Dataset entries
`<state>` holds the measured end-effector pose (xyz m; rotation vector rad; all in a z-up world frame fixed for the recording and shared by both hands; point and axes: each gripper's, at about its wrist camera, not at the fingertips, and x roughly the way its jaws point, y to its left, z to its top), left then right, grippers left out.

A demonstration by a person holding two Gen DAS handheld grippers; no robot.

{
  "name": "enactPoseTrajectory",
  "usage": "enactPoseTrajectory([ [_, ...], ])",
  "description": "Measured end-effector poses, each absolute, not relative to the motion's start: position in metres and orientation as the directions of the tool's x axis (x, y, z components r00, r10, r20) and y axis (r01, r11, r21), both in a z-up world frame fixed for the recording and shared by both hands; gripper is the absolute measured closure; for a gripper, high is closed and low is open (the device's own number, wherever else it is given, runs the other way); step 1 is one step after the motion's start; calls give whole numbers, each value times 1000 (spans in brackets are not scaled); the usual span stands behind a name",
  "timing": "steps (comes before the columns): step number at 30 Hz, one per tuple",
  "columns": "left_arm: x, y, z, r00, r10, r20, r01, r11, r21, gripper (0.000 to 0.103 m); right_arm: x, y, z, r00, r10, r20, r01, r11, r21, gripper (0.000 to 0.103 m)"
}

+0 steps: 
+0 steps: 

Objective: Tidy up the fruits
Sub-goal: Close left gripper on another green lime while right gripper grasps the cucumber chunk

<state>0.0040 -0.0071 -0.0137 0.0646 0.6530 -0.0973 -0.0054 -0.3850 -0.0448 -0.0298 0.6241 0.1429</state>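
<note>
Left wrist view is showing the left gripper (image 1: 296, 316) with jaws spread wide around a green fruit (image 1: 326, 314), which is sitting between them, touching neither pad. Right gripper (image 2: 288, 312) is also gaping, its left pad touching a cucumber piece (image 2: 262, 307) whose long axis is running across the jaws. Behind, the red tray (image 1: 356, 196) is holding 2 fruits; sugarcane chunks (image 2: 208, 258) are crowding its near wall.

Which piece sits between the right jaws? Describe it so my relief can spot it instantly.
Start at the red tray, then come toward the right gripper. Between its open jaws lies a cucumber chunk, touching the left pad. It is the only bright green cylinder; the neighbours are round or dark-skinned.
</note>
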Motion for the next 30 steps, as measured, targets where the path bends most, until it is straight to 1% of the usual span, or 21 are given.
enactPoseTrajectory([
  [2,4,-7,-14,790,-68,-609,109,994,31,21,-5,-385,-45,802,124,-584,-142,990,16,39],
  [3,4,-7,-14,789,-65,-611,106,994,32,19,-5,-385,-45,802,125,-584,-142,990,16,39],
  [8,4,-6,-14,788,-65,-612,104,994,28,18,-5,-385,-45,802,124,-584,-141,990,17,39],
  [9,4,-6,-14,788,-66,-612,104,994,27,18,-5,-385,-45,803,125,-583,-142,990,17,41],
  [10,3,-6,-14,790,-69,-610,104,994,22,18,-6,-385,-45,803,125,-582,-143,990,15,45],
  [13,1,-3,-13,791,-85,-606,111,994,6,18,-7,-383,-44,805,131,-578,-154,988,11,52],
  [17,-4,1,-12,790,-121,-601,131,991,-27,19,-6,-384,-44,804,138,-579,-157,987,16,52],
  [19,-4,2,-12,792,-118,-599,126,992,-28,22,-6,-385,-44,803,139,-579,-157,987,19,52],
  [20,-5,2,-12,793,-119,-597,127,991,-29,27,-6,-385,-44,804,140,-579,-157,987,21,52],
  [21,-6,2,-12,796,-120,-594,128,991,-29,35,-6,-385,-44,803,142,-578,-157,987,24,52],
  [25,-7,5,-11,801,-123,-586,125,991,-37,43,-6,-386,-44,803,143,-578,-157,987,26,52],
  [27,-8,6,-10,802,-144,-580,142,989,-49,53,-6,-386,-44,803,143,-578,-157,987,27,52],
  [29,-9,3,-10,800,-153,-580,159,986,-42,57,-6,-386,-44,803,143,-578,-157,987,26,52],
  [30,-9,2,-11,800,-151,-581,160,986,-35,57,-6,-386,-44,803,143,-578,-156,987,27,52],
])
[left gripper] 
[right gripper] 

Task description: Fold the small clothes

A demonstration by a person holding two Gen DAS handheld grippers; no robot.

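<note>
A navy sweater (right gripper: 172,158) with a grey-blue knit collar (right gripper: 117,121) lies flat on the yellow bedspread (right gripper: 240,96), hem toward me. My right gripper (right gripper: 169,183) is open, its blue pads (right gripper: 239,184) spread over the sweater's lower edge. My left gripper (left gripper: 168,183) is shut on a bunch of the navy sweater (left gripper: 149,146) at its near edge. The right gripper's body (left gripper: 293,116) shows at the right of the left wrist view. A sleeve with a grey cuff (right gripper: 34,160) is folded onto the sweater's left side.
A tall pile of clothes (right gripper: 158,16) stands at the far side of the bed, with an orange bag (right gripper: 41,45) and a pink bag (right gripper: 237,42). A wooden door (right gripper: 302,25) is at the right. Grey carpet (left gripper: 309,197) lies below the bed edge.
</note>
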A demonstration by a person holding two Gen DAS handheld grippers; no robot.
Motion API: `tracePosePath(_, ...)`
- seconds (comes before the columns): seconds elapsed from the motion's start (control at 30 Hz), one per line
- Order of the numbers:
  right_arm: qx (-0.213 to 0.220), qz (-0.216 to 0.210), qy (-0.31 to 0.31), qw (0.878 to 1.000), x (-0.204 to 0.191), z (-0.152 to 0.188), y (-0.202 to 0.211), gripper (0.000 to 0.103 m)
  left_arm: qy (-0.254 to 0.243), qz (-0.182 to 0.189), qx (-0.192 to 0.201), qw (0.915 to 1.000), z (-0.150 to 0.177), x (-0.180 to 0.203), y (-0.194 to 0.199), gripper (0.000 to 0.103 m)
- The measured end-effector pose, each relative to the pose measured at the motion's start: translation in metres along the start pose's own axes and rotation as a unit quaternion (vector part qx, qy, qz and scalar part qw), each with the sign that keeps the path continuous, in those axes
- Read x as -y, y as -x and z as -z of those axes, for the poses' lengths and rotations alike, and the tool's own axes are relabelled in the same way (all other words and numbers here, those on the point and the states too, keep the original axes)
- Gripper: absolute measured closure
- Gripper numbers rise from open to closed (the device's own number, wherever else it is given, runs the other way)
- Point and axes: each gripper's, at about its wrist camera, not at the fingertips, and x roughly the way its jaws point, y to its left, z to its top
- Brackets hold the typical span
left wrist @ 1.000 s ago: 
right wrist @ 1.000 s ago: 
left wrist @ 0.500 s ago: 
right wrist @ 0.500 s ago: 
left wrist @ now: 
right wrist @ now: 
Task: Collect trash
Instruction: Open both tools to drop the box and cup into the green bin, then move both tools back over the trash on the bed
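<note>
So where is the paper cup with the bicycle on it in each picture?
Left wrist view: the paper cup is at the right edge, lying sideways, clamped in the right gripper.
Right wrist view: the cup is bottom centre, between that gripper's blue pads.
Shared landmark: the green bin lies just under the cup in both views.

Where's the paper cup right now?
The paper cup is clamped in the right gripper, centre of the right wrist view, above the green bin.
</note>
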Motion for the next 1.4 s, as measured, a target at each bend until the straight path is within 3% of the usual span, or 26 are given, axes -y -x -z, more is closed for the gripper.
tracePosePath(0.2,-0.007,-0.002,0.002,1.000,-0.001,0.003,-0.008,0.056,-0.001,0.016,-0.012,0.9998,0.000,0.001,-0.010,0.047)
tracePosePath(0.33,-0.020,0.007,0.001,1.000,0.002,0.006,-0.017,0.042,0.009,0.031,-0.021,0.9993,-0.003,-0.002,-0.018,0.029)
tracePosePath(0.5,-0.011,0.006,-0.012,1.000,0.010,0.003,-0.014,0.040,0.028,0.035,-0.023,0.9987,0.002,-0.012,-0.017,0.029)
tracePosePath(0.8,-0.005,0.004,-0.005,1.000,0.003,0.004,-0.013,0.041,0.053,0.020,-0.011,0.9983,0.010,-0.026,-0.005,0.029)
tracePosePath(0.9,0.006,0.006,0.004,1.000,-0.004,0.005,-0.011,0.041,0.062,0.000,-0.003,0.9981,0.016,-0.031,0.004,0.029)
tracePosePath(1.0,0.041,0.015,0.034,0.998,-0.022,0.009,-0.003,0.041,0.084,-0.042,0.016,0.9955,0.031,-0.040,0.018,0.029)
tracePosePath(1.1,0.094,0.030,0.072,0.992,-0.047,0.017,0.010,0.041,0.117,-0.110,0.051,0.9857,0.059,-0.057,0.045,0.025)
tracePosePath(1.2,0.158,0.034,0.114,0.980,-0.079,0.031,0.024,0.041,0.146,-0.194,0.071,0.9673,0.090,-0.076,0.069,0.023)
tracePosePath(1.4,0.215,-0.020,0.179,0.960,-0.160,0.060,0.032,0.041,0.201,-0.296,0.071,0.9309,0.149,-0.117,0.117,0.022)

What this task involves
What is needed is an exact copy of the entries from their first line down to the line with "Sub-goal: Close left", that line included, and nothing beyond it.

Result of this task
`<state>` holds the measured end-effector pose (xyz m; rotation vector rad; all in a z-up world frame fixed for the recording and shared by both hands; point and axes: each gripper's, at about its wrist camera, not at the fingertips, and x roughly the way its jaws point, y to its left, z to its top), left then right, grippers left out.

A demonstration by a person holding two Gen DAS handheld grippers; no robot.

{
  "name": "enactPoseTrajectory",
  "usage": "enactPoseTrajectory([ [_, ...], ])",
  "description": "Measured end-effector poses, each absolute, not relative to the motion's start: position in metres and orientation as the directions of the tool's x axis (x, y, z components r00, r10, r20) and y axis (r01, r11, r21), both in a z-up world frame fixed for the recording and shared by both hands; gripper is the absolute measured closure; for a gripper, high is closed and low is open (the device's own number, wherever else it is given, runs the other way); step 1 is one step after the motion's start; calls give whole numbers, each value times 1000 (spans in brackets are not scaled); the usual span stands behind a name",
  "timing": "steps (comes before the columns): step number at 30 Hz, one per tuple",
  "columns": "left_arm: x, y, z, r00, r10, r20, r01, r11, r21, gripper (0.000 to 0.103 m); right_arm: x, y, z, r00, r10, r20, r01, r11, r21, gripper (0.000 to 0.103 m)"
}

+0 steps: 
+0 steps: 

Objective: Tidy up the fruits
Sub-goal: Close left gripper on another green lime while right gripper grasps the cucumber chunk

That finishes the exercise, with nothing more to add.